• _PROMPT_:
In the listing that follows, locate the line containing "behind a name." and the line containing "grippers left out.". Retype exactly those two lines and every line between them, and nothing more.
* * * * * * *
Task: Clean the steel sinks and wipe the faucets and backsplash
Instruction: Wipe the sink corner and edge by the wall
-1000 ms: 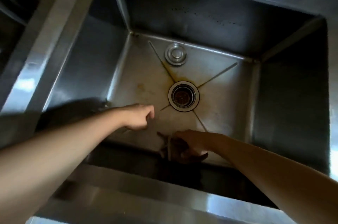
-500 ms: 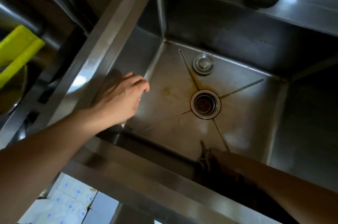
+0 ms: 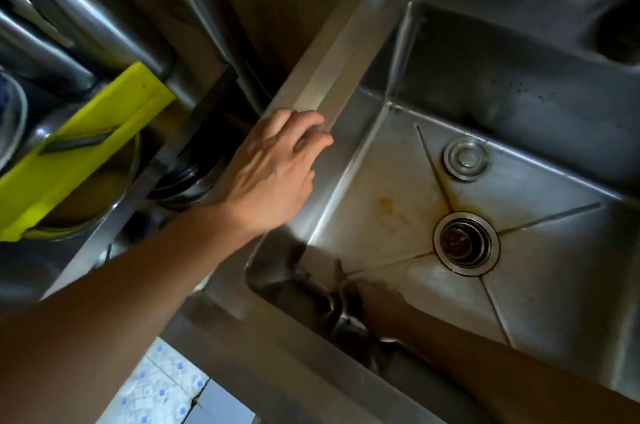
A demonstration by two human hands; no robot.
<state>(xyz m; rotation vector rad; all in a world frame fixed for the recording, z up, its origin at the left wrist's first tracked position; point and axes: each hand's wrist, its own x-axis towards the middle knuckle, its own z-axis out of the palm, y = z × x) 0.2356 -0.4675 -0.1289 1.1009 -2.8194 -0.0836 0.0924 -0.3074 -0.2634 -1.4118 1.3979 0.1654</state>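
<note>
Head view: left hand (image 3: 273,170) fingers loosely curled over sink (image 3: 346,53) rim; right hand's (image 3: 381,302) unclear.

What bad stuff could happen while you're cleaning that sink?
The left hand rests on the steel sink rim; if that edge is wet, it might slip. The right hand works low against the near wall in shadow, so dirt there could be missed. The loose stopper lies on the sink floor near the open drain and could get knocked about. The orange stains may need harder scrubbing.
</note>
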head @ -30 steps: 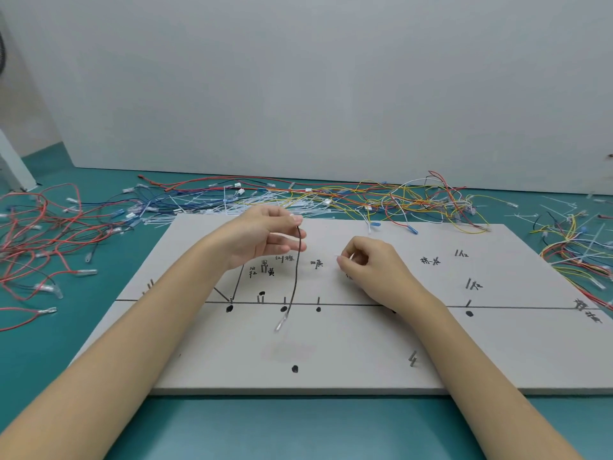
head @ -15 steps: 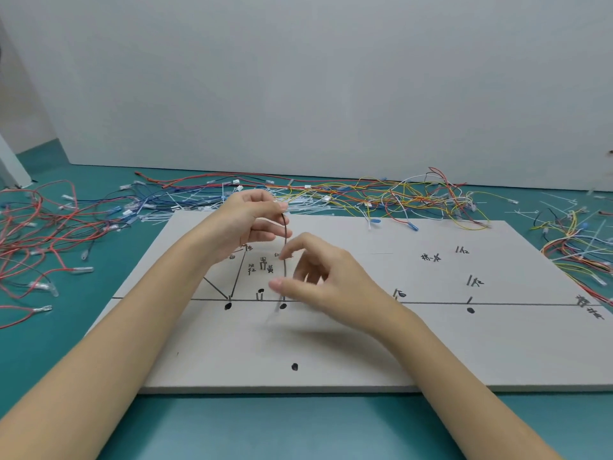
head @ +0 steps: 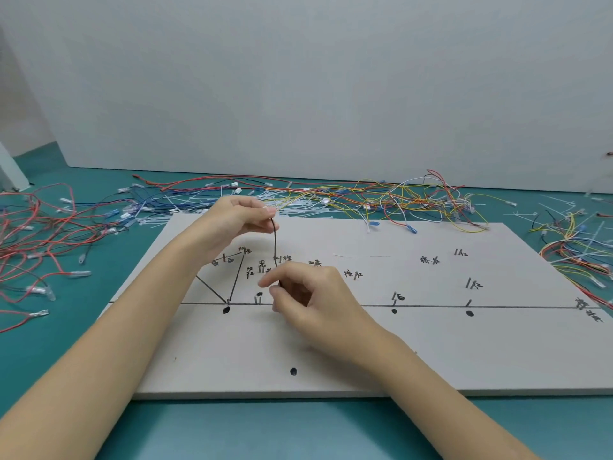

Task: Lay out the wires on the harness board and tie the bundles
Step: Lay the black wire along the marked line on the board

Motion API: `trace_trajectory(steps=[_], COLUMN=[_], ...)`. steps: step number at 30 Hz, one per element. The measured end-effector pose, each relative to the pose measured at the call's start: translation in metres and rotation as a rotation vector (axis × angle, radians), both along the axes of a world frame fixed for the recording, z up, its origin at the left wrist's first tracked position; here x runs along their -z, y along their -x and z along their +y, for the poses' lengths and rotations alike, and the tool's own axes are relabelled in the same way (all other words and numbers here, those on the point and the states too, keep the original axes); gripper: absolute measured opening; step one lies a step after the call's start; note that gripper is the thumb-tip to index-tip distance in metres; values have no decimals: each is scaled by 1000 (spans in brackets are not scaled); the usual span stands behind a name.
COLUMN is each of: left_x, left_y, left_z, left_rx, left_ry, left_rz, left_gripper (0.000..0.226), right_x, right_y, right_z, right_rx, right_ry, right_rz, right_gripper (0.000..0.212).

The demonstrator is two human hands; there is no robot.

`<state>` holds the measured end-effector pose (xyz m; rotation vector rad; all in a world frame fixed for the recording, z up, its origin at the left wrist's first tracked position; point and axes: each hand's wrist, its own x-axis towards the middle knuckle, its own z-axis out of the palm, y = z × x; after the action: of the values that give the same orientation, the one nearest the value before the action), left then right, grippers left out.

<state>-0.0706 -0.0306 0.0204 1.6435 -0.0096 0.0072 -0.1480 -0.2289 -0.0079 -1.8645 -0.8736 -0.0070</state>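
Since half a second ago the right hand [head: 311,300] has been lowered slightly along the thin black wire [head: 275,242], its thumb and forefinger now pinched on the wire's lower part just above the drawn horizontal line, where earlier the fingers were spread. The left hand [head: 232,224] is held as before, the wire's upper end pinched between thumb and fingertips above the far part of the board.

In the head view, the wire is seen stretched nearly upright between the two hands, over the flat white harness board [head: 431,353] marked with black lines, dots and handwritten labels. The board is laid on a teal tabletop [head: 298,429]. Loose red wires [head: 36,234] are scattered at the left, and a tangle of yellow, red and white wires [head: 414,200] lies beyond the board's far edge.
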Motion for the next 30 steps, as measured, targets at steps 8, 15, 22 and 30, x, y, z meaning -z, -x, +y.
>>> trace_trajectory(steps=[8, 15, 22, 30], left_x=[3, 5, 7, 6], left_y=[-2, 3, 4, 6], left_z=[12, 15, 17, 15], left_rx=[-63, 50, 181, 232], left_ry=[-281, -553, -718, -760], left_rz=[51, 60, 66, 101], left_gripper=[15, 5, 7, 10], right_x=[-5, -1, 4, 1], right_y=[13, 25, 31, 34], right_z=[3, 9, 13, 14], right_rx=[-24, -83, -134, -152], right_ry=[154, 284, 321, 319], right_rz=[-221, -398, -411, -404], right_gripper=[23, 21, 18, 17])
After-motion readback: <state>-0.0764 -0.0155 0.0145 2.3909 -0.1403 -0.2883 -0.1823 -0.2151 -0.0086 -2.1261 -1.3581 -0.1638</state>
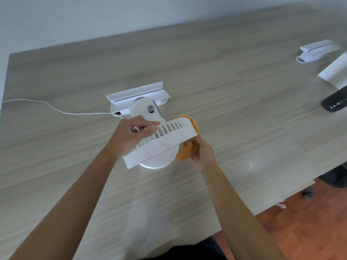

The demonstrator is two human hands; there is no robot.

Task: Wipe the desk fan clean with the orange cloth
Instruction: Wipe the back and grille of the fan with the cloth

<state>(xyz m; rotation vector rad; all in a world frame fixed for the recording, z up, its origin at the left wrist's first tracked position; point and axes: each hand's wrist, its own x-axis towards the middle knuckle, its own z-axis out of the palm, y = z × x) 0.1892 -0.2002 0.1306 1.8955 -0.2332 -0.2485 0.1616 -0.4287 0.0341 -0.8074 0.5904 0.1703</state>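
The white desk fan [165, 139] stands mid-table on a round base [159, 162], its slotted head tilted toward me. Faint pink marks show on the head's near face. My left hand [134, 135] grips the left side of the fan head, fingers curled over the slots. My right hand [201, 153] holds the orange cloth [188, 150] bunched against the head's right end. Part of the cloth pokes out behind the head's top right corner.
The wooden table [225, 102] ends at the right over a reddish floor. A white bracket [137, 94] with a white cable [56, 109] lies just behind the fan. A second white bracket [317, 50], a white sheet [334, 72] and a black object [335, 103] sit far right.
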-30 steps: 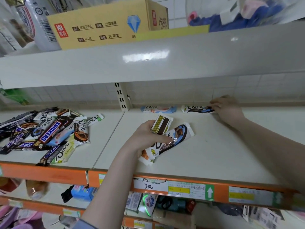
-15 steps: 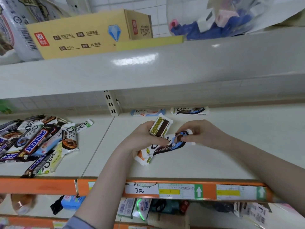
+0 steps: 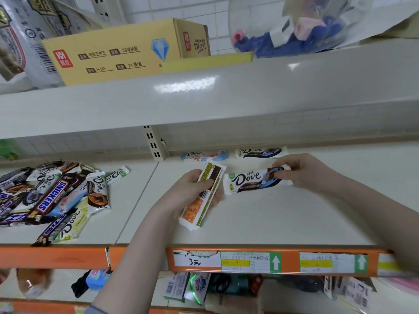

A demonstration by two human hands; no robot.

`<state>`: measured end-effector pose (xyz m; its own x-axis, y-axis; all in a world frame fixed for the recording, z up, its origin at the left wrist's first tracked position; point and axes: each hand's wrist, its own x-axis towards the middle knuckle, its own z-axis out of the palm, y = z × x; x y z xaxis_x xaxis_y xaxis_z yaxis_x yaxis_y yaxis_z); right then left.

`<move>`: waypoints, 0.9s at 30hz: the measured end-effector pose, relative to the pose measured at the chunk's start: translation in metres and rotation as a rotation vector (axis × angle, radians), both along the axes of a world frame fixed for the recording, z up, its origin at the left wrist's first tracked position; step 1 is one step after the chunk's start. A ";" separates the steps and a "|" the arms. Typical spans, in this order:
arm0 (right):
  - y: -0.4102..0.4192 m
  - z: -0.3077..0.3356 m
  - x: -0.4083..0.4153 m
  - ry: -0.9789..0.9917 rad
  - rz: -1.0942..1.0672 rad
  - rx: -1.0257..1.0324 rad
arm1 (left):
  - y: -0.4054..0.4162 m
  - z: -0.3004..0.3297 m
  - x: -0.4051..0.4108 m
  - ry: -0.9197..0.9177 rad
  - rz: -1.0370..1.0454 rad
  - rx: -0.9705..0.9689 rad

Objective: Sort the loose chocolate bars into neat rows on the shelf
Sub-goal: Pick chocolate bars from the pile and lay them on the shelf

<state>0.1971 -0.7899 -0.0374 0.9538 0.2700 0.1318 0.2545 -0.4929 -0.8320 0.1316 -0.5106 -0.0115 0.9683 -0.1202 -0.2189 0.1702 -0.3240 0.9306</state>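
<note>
Dove bar [image 3: 256,181]: light, stiff, slick wrapper; take by crimped end.
Right hand [image 3: 303,172]: pinching that bar's end.
Left hand [image 3: 192,189]: gripping remaining bars [image 3: 201,198].

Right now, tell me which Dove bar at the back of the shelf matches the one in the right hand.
The right-hand back bar: dark swirl on white, like the held bar. Its neighbour is pale blue and pink.

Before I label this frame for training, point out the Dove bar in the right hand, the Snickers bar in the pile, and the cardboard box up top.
Dove bar [image 3: 248,180]: head view, on the printed logo.
Snickers bar [image 3: 52,195]: head view, on its lettering.
Cardboard box [image 3: 108,57]: head view, on its front face.
</note>
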 end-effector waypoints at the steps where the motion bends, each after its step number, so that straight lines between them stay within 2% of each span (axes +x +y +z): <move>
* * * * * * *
• _WRITTEN SOLUTION_:
Motion API: `trace_trajectory(steps=[_], COLUMN=[_], ...)`. steps: step number at 30 Hz, one per element. The measured end-effector pose, each relative to the pose measured at the call's start: translation in metres and rotation as a rotation vector (axis × angle, radians), both along the axes of a world frame fixed for the recording, z up, its origin at the left wrist's first tracked position; here x runs along their -z, y along their -x and z along their +y, for the poses' lengths and rotations alike, and the tool's own axes are relabelled in the same way (all other words and numbers here, those on the point and the states too, keep the original axes); gripper: absolute measured opening; step one lies a step after the call's start; note that gripper is the thumb-tip to index-tip distance in metres; values have no decimals: each is scaled by 1000 (spans in brackets are not scaled); the usual span stands behind a name.
COLUMN is each of: left_x, left_y, left_z, left_rx, left_ry, left_rz, left_gripper (0.000..0.226), right_x, right_y, right_z, right_rx, right_ry, right_rz, right_gripper (0.000..0.212).

The demonstrator is two human hands; there is no robot.

`<state>` holds the measured end-effector pose (xyz m; rotation vector rad; all in a world frame fixed for the recording, z up, its origin at the left wrist's first tracked position; point and axes: each hand's wrist, its own x-axis towards the middle knuckle, its own z-axis out of the palm, y = z × x; after the action: of the values that give the same orientation, the one nearest the value before the action), left then right, grippers left out.

Nothing else is required to finish the exercise.